▶ **DESCRIPTION OF THE TASK**: Find the line containing "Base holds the" in the listing below. Repeat it exactly, along with each following line up to and including the one containing "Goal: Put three".

▶ **ENTRIES PROVIDED**:
※
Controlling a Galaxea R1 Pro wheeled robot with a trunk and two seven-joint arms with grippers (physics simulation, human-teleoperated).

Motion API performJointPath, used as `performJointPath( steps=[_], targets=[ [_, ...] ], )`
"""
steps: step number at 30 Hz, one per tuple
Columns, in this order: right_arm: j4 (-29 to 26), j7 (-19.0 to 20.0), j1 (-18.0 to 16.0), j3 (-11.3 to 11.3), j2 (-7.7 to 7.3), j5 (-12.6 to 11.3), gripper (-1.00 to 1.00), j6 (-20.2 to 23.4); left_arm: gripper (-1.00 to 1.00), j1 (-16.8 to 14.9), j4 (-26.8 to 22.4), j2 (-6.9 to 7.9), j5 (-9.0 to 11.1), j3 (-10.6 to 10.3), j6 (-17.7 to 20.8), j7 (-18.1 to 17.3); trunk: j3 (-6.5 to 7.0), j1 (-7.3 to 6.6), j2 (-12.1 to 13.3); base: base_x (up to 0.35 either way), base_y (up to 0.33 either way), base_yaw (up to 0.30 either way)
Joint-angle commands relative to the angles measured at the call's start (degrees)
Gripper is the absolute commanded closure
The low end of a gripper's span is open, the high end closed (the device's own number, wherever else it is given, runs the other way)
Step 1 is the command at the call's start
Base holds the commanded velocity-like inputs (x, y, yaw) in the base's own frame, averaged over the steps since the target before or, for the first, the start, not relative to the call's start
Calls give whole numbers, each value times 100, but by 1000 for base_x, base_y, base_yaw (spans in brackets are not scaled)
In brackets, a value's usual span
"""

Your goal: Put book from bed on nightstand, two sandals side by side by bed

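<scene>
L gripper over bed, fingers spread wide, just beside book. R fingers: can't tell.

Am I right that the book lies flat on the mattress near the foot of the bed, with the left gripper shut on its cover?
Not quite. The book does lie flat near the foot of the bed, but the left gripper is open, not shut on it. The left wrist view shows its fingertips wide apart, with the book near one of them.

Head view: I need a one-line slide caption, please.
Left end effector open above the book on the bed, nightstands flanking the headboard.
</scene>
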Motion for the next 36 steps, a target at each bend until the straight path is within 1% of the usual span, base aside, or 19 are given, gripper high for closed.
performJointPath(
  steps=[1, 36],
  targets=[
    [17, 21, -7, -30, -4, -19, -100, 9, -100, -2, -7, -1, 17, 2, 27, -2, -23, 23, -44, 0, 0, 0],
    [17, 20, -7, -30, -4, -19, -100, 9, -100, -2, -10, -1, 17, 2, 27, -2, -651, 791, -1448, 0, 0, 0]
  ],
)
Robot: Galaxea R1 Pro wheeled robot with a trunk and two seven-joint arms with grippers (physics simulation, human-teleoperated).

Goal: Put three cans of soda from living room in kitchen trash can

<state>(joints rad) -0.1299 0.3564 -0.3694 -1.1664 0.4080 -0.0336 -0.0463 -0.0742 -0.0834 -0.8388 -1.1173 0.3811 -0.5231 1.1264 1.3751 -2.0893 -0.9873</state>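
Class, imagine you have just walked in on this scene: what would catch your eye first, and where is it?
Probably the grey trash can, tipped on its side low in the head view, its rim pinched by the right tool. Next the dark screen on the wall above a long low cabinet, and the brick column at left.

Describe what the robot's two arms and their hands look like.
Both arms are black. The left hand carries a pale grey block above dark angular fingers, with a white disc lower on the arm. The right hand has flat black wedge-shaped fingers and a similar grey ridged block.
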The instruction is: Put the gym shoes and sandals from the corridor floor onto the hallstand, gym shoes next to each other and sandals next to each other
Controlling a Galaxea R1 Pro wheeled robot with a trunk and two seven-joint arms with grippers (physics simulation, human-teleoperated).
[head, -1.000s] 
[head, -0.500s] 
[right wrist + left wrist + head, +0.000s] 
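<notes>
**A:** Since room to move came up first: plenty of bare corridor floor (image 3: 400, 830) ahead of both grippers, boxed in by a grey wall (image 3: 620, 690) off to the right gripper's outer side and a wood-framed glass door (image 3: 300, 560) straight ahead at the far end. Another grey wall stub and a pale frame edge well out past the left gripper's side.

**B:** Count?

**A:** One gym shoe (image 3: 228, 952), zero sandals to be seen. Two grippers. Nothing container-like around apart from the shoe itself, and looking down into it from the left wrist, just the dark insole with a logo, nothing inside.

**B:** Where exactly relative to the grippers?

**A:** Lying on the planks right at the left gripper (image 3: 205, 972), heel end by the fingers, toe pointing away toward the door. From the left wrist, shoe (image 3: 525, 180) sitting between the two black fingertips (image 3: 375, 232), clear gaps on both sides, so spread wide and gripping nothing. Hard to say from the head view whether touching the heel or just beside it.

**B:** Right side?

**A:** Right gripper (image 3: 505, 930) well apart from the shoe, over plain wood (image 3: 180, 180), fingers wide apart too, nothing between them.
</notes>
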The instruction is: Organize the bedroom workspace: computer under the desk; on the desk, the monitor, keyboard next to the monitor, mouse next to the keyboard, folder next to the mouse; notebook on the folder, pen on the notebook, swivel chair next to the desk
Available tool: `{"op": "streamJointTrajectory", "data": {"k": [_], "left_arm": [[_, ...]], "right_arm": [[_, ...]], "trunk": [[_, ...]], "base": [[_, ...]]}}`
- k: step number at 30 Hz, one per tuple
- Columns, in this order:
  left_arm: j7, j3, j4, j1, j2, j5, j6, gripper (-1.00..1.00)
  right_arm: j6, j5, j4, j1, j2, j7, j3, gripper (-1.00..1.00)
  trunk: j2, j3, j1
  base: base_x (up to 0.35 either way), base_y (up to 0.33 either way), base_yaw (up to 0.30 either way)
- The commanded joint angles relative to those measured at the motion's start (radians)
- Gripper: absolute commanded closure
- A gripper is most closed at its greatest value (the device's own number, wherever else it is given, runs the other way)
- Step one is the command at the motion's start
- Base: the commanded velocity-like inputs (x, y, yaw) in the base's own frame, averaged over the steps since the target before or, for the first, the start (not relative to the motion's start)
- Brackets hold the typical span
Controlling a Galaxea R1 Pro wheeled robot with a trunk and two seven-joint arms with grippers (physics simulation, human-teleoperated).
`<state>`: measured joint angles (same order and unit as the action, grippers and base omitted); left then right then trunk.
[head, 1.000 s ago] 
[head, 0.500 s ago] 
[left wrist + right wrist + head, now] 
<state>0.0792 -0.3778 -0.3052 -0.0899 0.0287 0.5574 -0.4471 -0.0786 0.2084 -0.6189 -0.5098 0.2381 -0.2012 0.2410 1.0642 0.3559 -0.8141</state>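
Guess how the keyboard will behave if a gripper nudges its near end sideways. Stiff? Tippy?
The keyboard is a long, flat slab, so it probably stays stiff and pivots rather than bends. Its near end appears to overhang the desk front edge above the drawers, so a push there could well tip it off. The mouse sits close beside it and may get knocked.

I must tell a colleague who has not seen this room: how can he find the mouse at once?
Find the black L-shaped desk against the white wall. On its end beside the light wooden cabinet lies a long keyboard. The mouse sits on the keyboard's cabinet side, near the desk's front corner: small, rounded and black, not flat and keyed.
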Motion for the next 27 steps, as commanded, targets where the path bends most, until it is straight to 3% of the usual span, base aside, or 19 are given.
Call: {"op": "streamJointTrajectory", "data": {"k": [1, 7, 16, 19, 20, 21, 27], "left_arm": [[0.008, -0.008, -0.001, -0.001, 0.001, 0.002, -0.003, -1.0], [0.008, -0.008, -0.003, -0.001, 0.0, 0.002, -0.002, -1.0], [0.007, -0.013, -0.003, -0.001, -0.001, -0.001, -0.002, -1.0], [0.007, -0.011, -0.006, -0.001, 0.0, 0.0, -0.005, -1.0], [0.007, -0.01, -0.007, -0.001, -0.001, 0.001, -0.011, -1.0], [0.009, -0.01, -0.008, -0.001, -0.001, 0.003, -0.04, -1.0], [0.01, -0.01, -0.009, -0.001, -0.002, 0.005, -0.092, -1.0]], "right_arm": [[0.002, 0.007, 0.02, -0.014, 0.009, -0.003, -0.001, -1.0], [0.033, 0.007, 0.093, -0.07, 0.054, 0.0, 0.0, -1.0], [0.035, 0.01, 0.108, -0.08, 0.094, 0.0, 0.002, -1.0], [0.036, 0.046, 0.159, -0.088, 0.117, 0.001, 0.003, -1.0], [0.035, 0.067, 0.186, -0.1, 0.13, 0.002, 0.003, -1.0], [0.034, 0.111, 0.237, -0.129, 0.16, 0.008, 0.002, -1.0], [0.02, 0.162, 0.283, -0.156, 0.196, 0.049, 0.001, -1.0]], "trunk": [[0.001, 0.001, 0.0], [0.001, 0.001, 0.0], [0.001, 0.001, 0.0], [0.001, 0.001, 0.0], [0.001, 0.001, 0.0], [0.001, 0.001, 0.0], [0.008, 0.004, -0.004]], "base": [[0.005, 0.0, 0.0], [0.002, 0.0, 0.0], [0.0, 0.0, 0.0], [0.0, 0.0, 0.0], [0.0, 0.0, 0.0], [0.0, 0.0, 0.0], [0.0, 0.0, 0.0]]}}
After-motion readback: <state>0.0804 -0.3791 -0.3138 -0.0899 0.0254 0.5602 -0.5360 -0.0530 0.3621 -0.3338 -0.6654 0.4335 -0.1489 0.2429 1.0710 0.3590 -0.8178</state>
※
▶ **RESPONSE AREA**:
Base holds the commanded velocity-like inputs (x, y, yaw) in the base's own frame, averaged over the steps since the target before or, for the first, the start, not relative to the call's start
Calls give whole numbers, each value times 100, but by 1000 for base_x, base_y, base_yaw (spans in brackets are not scaled)
In brackets, a value's usual span
"""

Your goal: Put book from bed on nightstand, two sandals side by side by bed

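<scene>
L gripper over bed, fingers spread wide, just beside book. R fingers: can't tell.

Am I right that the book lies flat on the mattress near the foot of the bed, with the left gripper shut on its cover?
Not quite. The book does lie flat near the foot of the bed, but the left gripper is open, not shut on it. The left wrist view shows its fingertips wide apart, with the book near one of them.

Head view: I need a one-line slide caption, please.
Left end effector open above the book on the bed, nightstands flanking the headboard.
</scene>
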Motion for the next 36 steps, a target at each bend until the straight path is within 1% of the usual span, base aside, or 19 are given, gripper high for closed.
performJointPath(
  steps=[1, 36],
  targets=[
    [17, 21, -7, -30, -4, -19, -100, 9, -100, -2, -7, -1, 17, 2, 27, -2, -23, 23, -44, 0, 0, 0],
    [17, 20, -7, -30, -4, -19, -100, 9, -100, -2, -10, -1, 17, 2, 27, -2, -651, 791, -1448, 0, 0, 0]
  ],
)
Robot: Galaxea R1 Pro wheeled robot with a trunk and two seven-joint arms with grippers (physics simulation, human-teleoperated).

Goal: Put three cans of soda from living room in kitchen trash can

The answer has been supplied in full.